# Question for a Friend.....any ideas?



## ilhe4e12345 (Jun 13, 2011)

ok so a friend of mine asked me something and im not sure how to go about answering him. He was asking me in reference to a website he found online called ikungfu.net and some of their books they offer. He has been studying TKD for many years (i believe 6 or 7) and he has been looking more and more into CMA such as Shaolin 5 animal and Zui Quan (thats because of my interest in drunken fist he wants to know more as well). He doesnt want to start looking around and traveling all over the place until he is sure of what he wants to do and thats when he asked me about a website ikungfu.net and their many books on all different styles of kung fu. 
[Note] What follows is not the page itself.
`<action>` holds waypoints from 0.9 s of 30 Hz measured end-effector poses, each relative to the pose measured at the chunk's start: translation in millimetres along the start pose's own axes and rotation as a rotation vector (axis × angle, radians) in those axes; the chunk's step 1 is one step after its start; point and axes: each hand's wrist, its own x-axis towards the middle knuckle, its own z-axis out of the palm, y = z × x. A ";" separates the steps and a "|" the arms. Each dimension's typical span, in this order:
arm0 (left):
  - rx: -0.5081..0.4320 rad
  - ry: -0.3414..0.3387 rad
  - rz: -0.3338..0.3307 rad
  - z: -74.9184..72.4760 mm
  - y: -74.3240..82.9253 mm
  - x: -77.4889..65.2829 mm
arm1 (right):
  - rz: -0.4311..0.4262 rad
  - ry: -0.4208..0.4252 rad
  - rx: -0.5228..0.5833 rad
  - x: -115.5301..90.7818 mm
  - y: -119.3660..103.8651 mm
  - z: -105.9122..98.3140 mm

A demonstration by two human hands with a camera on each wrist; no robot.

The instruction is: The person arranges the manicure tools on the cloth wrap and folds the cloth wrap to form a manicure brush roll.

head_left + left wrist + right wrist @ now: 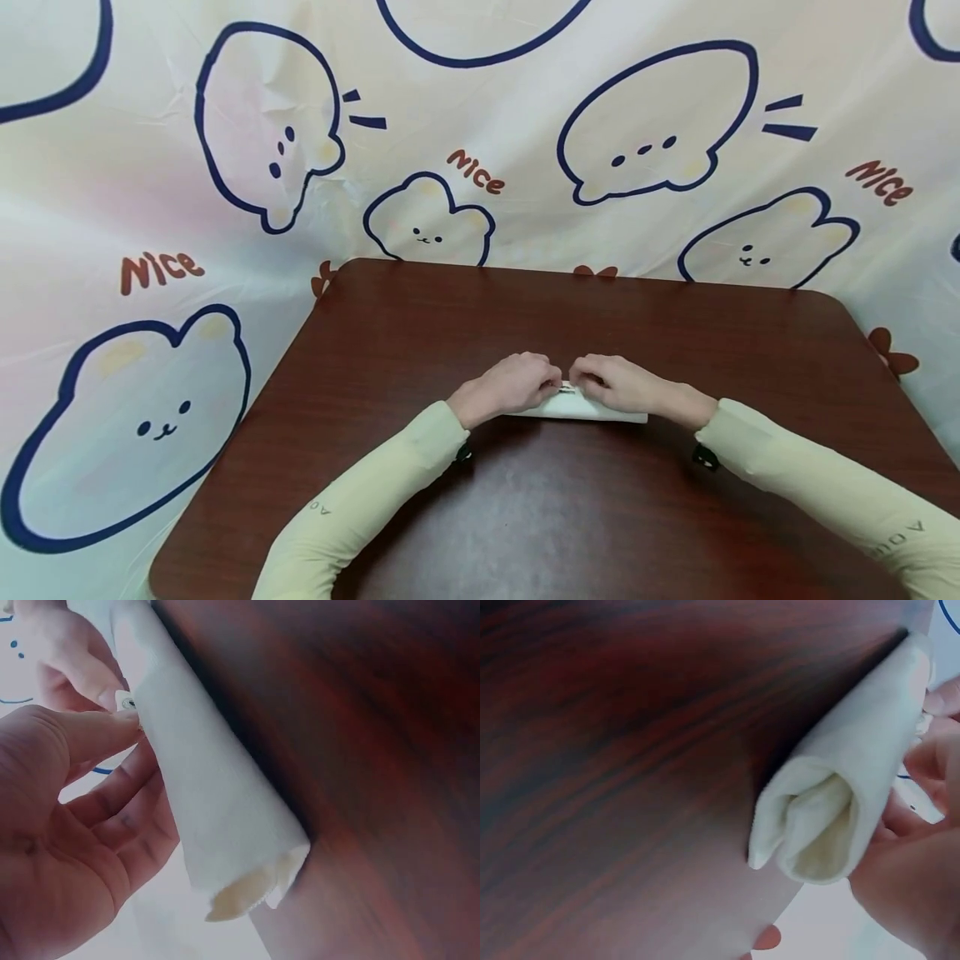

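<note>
A white roll of thick, felt-like material (573,407) lies crosswise on the table. Its open end in the right wrist view shows folded layers (821,817) inside. My left hand (513,385) has its thumb and fingers curled at the far side of the roll, pinching a small white tab with a round snap (127,702). Close beside it, my right hand (618,383) grips the same far edge, its fingers bent around the material. The right fingertips are partly hidden behind the roll (870,735).
The dark brown wooden table (495,508) has rounded corners. Behind and beside it hangs a pale cloth (525,108) printed with cartoon bears and the word "Nice". Both forearms, in pale yellow-green sleeves (375,492), reach in from the front.
</note>
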 end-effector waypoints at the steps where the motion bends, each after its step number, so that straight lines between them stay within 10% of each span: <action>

Him and i both know you cannot learn the martial arts the same way as you could through a real in person teacher or atleast video tape yourself and have a teacher watch and review it for you, but i think he is looking more for books on forms just to see what they are like. He is looking for stuff on the 8 Immortals in particular and found that they offer a book on each form that is pretty detailed and explians the applications of each as well as the theorys behind it and such...but i dont know what to tell him. I personally want to learn the 8 immortal forms just simply because it looks like so much fun and can be realy useful if studied the correct way...i just dont know anything about this site and cant seem to find any reviews, anybody out there have any idea if ikung.net is at all a trusted site? would it be worth picking up a book off there just to see what its all about? i personally wouldnt do it unless i could find a teacher but after reading it the books sound like they offer a lot of information. any suggestions besides "go find a teacher" again he isnt trying to teach himself but wants to see detailed info on the forms and these books seem to offer that...? 

thanksfor any information or response


----------



## clfsean (Jun 13, 2011)

In a word... nope.

Use Youtube to look around. 

Learning from books as useless is trying to get an idea on things from books. No motion... no body... no connectivity. Plus in books everybody looks good. Video doesn't lie.


----------



## Flying Crane (Jun 13, 2011)

clfsean said:


> Video doesn't lie.


 
video may not lie, but most people don't know what they are looking at anyways.


----------



## clfsean (Jun 13, 2011)

Flying Crane said:


> video may not lie, but most people don't know what they are looking at anyways.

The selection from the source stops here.